* **Problem description**: For the material that follows, return exactly the lines from the one with "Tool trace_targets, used" through the one with "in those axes", both ends included.

════════════════════

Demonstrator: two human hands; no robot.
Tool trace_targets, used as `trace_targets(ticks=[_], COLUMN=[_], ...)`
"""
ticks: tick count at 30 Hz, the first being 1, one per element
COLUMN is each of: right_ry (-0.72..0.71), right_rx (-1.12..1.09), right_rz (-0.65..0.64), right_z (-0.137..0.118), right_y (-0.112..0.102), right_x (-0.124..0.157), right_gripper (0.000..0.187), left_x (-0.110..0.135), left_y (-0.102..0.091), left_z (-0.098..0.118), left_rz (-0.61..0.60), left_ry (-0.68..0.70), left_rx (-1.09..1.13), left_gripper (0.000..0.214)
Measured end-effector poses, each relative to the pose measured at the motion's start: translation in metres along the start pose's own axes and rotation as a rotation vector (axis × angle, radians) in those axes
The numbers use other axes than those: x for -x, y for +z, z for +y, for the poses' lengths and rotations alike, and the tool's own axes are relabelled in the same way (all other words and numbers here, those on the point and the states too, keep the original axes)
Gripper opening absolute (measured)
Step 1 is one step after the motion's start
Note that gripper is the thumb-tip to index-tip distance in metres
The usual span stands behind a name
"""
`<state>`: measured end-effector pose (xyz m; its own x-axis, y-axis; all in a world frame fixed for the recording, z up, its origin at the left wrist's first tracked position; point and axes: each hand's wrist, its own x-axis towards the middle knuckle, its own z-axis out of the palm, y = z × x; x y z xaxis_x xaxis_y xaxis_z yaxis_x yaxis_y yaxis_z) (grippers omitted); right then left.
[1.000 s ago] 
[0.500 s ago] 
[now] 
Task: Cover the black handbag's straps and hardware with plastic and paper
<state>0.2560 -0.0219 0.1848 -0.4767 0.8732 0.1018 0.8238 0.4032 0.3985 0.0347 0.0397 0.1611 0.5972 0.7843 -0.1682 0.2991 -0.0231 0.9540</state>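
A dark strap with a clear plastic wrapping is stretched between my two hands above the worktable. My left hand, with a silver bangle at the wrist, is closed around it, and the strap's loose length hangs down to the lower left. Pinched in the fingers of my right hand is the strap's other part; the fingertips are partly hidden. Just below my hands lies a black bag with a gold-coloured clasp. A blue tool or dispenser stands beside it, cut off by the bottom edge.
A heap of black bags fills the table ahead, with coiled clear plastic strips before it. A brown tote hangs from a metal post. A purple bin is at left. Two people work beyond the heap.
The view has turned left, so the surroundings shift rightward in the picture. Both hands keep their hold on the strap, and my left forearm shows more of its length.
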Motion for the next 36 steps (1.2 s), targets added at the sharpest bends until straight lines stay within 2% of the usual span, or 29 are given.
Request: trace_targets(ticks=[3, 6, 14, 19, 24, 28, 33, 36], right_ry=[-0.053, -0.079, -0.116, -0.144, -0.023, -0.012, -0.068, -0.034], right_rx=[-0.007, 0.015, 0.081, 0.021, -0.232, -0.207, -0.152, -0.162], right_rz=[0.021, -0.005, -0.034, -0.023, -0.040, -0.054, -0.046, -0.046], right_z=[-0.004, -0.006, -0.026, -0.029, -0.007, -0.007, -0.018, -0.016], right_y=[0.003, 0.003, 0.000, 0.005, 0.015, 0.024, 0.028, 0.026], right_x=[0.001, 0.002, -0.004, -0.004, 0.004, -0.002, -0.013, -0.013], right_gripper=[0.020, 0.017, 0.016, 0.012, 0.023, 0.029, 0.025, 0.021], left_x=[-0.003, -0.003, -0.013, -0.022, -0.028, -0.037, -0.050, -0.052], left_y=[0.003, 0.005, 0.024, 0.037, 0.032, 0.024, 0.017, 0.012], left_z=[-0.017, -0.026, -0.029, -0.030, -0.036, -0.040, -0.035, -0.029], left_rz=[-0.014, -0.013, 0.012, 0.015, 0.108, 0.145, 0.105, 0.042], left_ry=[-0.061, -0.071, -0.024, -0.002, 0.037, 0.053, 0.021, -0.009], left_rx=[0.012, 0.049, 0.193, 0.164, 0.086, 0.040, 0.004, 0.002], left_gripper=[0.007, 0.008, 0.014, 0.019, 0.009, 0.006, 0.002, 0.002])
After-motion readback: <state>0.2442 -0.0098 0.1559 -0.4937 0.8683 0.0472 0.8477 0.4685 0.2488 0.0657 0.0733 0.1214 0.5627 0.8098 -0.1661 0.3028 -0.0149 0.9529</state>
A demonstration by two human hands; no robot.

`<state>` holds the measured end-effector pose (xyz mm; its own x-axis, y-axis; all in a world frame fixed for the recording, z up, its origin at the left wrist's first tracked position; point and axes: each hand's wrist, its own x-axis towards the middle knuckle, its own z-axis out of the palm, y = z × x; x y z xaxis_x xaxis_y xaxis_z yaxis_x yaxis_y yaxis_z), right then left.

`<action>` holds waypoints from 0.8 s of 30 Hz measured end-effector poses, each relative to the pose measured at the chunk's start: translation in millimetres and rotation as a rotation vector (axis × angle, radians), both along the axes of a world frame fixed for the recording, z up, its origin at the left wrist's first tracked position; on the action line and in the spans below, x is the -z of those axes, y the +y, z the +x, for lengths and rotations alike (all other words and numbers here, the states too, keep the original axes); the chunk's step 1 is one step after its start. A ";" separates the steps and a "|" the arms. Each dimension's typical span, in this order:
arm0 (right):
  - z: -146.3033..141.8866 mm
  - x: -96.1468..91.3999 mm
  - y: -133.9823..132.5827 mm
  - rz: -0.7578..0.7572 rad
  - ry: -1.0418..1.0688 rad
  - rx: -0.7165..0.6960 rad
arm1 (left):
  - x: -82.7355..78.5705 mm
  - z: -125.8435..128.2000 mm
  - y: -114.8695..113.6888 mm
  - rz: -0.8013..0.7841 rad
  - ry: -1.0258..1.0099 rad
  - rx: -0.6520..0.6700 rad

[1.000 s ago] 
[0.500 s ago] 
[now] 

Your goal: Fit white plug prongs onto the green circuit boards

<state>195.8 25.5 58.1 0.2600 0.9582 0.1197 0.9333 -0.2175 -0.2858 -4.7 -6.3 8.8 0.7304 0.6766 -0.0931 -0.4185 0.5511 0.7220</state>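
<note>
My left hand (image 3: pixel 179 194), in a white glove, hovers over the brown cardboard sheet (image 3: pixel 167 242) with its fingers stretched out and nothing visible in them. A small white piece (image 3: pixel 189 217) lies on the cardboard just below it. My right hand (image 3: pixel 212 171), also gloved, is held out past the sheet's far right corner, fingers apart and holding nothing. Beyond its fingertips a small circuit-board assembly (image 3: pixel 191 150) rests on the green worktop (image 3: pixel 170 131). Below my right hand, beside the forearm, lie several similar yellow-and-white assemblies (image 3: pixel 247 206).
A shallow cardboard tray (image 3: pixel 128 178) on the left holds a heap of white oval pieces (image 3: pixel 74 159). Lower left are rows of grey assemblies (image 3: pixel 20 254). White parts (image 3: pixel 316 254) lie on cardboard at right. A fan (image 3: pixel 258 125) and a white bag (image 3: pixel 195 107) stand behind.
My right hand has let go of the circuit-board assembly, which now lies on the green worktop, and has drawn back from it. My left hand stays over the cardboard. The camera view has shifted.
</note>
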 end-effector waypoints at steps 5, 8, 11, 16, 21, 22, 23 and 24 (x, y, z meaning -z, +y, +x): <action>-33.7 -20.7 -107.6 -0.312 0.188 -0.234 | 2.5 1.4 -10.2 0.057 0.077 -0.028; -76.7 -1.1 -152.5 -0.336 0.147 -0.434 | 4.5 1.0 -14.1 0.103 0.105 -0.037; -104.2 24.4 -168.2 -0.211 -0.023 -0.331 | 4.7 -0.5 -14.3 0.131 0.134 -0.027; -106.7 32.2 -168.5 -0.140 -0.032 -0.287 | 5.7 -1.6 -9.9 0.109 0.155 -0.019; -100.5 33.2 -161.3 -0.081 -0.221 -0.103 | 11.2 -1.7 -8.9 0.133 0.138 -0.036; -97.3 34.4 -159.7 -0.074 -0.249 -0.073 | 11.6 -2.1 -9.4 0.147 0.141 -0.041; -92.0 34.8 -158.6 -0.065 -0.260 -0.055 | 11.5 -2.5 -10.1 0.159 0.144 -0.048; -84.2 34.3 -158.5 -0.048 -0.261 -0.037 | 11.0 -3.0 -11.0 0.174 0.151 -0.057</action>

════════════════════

* **Result of the exercise**:
Tool trace_targets, used as `trace_targets(ticks=[_], COLUMN=[_], ...)`
"""
ticks: tick count at 30 Hz, the first being 1, one per element
COLUMN is each of: right_ry (-0.72..0.71), right_rx (-1.12..1.09), right_rz (-0.65..0.64), right_z (-0.137..0.118), right_y (-0.112..0.102), right_x (-0.124..0.157), right_gripper (0.000..0.187), left_x (-0.110..0.135), left_y (-0.102..0.091), left_z (-0.098..0.118), left_rz (-0.61..0.60), left_ry (-0.68..0.70), left_rx (-1.09..1.13), left_gripper (0.000..0.214)
Measured end-effector poses, each relative to the pose measured at the motion's start: translation in metres along the start pose's own axes and rotation as a rotation vector (axis × angle, radians) in those axes

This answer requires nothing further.